▶ [WHAT THE EXERCISE ASKS]:
Please repeat the listing exactly, starting at its first line and stopping after the line that contains "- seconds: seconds".

# # # # # # #

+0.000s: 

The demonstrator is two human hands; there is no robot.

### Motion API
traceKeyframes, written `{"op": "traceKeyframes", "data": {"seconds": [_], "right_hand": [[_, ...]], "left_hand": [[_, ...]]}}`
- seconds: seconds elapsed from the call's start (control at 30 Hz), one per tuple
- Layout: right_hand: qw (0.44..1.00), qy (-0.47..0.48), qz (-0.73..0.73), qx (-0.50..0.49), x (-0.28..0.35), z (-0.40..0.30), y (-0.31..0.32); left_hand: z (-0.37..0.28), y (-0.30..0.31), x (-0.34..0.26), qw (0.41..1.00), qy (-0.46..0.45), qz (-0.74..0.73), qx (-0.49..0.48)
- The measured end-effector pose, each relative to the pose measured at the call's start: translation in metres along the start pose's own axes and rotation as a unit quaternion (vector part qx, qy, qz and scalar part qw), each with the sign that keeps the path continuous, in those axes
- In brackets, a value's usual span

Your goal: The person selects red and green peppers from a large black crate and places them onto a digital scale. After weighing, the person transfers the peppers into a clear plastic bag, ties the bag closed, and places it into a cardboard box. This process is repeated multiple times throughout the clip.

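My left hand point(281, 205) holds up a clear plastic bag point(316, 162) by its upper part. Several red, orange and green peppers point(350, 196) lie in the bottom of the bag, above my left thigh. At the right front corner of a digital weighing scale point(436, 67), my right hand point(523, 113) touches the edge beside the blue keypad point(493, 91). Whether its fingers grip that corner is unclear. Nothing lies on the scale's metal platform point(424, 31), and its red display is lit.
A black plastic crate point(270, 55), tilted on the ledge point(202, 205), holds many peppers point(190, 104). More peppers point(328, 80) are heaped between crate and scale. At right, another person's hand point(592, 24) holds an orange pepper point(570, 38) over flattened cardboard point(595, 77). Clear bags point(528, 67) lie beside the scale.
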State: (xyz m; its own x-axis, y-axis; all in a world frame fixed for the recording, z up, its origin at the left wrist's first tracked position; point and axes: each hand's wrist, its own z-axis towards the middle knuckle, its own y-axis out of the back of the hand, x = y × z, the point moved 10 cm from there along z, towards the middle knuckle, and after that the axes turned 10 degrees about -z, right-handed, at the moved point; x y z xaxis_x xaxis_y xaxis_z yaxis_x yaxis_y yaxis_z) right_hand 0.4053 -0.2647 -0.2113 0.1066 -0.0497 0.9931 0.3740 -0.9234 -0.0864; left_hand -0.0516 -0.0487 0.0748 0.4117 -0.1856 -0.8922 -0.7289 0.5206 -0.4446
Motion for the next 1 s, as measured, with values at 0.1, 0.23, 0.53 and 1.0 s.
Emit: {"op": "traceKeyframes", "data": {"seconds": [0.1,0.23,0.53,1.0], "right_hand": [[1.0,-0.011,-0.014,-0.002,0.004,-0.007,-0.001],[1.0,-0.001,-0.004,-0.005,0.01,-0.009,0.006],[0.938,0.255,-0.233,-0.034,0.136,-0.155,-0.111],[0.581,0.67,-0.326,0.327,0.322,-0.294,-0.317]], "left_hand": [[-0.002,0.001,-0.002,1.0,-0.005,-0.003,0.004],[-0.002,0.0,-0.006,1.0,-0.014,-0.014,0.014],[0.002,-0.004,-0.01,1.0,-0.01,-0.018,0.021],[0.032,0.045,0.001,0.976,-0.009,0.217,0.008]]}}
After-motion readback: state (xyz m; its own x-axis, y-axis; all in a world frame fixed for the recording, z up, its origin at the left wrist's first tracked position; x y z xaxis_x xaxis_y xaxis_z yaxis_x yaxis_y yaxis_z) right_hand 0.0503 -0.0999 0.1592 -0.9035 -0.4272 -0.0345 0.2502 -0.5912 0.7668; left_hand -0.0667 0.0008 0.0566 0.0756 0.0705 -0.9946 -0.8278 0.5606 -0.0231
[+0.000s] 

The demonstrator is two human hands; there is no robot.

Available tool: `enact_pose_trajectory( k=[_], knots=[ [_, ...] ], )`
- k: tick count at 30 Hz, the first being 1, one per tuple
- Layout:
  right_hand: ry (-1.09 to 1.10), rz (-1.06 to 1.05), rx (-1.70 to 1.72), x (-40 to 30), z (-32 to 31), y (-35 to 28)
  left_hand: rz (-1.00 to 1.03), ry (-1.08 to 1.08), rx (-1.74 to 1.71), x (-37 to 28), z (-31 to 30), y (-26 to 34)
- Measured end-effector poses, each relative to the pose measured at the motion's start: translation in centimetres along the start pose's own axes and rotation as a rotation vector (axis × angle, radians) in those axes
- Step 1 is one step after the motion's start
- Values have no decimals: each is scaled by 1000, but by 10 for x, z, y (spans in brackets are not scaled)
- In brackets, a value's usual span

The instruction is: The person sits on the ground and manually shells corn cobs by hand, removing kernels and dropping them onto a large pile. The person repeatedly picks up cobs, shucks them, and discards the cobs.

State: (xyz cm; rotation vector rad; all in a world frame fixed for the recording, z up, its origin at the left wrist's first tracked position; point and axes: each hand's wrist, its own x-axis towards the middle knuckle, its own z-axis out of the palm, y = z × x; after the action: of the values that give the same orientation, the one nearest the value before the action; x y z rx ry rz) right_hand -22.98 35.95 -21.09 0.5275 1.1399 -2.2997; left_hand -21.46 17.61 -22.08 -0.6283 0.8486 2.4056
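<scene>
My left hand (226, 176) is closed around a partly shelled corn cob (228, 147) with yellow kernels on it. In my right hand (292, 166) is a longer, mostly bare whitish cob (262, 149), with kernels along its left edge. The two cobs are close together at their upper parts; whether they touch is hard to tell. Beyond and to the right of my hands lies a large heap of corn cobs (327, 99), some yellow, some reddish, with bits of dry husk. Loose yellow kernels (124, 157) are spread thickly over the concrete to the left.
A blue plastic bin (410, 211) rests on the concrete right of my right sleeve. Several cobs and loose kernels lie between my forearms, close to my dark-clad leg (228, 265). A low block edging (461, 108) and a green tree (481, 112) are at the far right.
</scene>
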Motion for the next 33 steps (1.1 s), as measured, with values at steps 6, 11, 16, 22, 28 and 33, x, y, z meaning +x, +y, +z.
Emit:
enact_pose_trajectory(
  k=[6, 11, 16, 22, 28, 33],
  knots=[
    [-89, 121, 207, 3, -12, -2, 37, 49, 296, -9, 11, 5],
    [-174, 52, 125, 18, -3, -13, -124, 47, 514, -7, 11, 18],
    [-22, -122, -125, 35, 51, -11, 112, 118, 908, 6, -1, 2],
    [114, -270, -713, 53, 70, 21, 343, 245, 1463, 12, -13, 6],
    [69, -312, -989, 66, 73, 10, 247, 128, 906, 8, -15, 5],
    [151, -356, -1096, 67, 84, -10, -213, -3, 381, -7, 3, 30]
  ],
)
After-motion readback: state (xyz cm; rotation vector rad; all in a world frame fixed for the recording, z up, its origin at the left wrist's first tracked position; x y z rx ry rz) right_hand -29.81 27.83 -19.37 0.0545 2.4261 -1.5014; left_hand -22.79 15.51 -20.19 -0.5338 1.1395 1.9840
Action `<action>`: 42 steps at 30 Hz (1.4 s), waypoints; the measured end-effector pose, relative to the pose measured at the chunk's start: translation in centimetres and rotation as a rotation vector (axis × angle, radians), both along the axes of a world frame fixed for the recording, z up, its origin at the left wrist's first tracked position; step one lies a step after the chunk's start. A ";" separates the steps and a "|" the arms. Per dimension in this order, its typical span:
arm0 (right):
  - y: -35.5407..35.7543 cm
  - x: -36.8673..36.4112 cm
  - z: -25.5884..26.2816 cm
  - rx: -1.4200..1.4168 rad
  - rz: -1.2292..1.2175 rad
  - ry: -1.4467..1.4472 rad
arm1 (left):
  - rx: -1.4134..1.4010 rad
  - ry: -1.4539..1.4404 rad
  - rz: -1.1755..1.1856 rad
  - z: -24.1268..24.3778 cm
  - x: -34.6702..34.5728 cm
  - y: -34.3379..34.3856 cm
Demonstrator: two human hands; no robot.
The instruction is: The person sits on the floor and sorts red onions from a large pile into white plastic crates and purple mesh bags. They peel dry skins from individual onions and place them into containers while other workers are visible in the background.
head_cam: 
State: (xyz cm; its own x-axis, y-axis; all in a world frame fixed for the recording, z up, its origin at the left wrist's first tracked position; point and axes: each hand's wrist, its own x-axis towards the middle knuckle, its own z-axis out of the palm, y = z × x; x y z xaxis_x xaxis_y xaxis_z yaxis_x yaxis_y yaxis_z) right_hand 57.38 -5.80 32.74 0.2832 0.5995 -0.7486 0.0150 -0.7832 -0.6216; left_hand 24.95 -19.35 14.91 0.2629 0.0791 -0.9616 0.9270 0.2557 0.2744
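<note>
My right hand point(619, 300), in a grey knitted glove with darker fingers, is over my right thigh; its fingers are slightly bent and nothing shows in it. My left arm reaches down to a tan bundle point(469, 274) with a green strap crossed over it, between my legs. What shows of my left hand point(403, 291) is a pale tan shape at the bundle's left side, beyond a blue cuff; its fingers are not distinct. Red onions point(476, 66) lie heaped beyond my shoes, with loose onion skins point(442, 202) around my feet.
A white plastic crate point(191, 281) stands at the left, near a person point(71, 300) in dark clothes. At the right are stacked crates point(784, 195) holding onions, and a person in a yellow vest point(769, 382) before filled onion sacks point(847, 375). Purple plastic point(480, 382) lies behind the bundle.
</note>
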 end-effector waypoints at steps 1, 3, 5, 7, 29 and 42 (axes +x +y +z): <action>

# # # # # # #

▶ [TASK ANSWER]:
+0.000s: 

The demonstrator is two human hands; there is no robot.

### Motion API
traceKeyframes, written `{"op": "traceKeyframes", "data": {"seconds": [_], "right_hand": [[_, ...]], "left_hand": [[_, ...]]}}`
- seconds: seconds elapsed from the call's start (control at 30 Hz), one per tuple

The complete output has now been given.